→ Data to use:

******************************

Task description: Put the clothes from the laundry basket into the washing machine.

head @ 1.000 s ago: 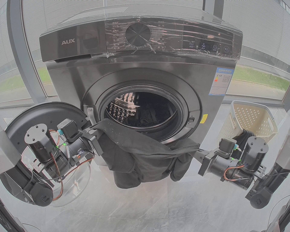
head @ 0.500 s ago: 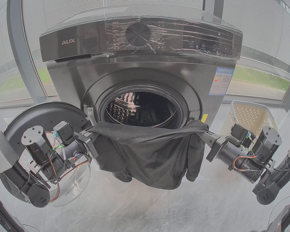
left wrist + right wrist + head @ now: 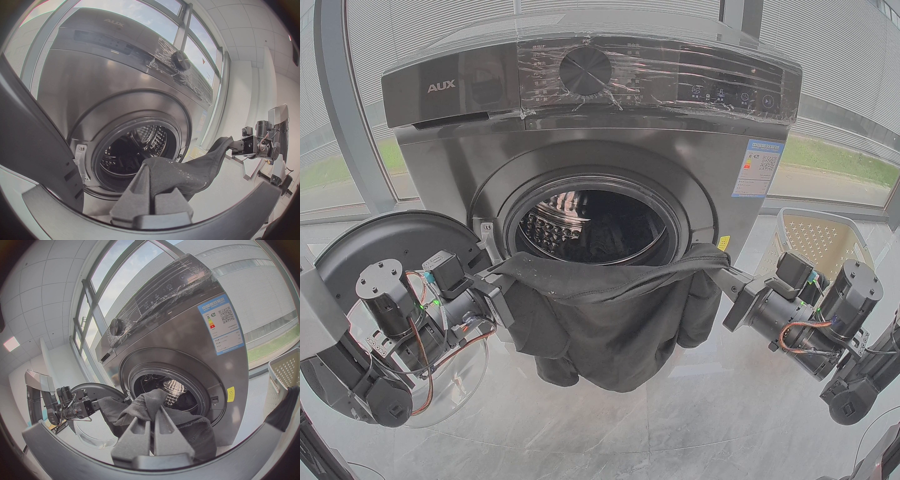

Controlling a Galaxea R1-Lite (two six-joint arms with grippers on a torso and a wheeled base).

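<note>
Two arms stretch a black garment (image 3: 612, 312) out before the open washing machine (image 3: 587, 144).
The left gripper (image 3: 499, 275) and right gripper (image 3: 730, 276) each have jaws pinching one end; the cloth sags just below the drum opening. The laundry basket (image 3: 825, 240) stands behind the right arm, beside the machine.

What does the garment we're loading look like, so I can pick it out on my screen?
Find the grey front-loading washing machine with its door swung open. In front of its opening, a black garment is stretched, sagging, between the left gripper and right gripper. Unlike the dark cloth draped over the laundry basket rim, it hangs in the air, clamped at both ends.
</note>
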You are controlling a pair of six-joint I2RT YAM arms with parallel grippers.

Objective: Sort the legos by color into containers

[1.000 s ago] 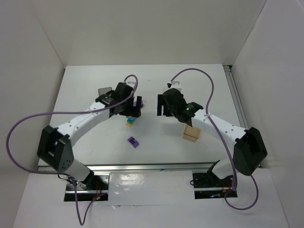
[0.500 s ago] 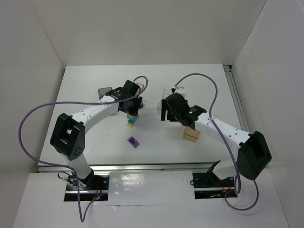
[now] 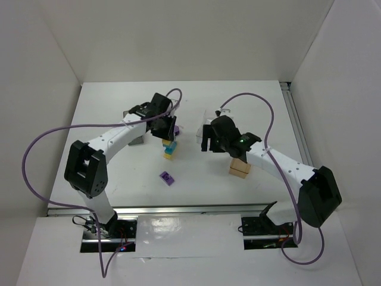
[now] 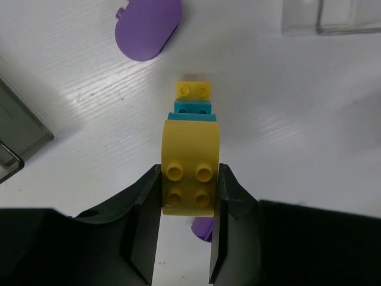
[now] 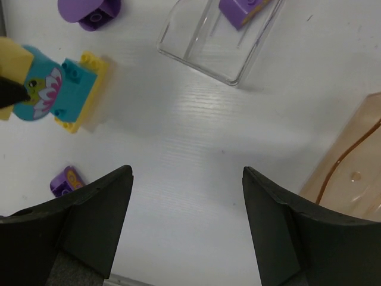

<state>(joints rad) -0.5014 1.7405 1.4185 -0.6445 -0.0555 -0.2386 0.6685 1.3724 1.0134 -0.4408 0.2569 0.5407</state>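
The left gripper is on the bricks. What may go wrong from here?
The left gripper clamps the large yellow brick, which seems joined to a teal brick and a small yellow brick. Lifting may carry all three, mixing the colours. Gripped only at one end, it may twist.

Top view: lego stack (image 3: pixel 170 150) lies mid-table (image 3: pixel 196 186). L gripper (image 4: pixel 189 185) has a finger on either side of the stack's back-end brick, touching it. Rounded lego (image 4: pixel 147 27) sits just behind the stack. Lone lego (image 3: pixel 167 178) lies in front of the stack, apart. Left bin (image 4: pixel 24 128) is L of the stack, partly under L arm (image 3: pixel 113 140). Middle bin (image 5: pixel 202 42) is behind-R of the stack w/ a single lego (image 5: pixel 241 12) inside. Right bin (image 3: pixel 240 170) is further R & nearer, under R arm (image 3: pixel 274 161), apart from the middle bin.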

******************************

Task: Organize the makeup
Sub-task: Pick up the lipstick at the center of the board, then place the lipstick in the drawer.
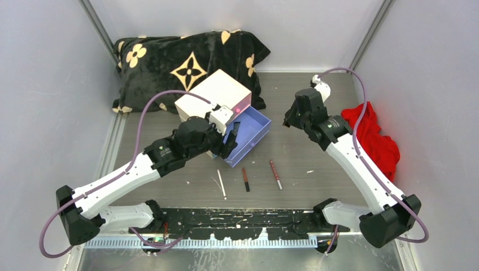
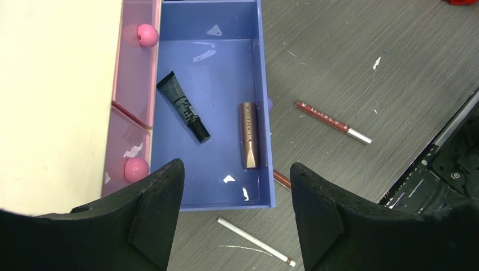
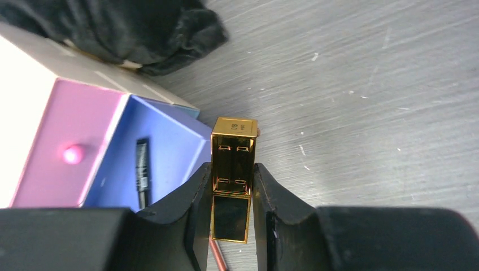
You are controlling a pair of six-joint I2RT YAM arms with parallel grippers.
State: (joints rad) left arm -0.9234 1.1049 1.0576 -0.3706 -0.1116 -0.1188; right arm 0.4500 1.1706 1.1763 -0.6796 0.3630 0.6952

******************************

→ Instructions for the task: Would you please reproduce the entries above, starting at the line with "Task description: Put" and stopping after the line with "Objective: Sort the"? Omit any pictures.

→ Solution to the problem:
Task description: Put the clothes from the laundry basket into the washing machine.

head @ 1.000 s ago: 
head @ 0.500 s ago: 
left wrist + right wrist + head @ now: 

Controlling a Galaxea R1-Lite (two six-joint arms with grippers on a torso and a wheeled base).

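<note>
Two arms stretch a black garment (image 3: 612, 312) out before the open washing machine (image 3: 587, 144).
The left gripper (image 3: 499, 275) and right gripper (image 3: 730, 276) each have jaws pinching one end; the cloth sags just below the drum opening. The laundry basket (image 3: 825, 240) stands behind the right arm, beside the machine.

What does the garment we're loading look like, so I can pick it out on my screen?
Find the grey front-loading washing machine with its door swung open. In front of its opening, a black garment is stretched, sagging, between the left gripper and right gripper. Unlike the dark cloth draped over the laundry basket rim, it hangs in the air, clamped at both ends.
</note>
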You are controlling a pair of six-joint I2RT YAM arms with parallel grippers.

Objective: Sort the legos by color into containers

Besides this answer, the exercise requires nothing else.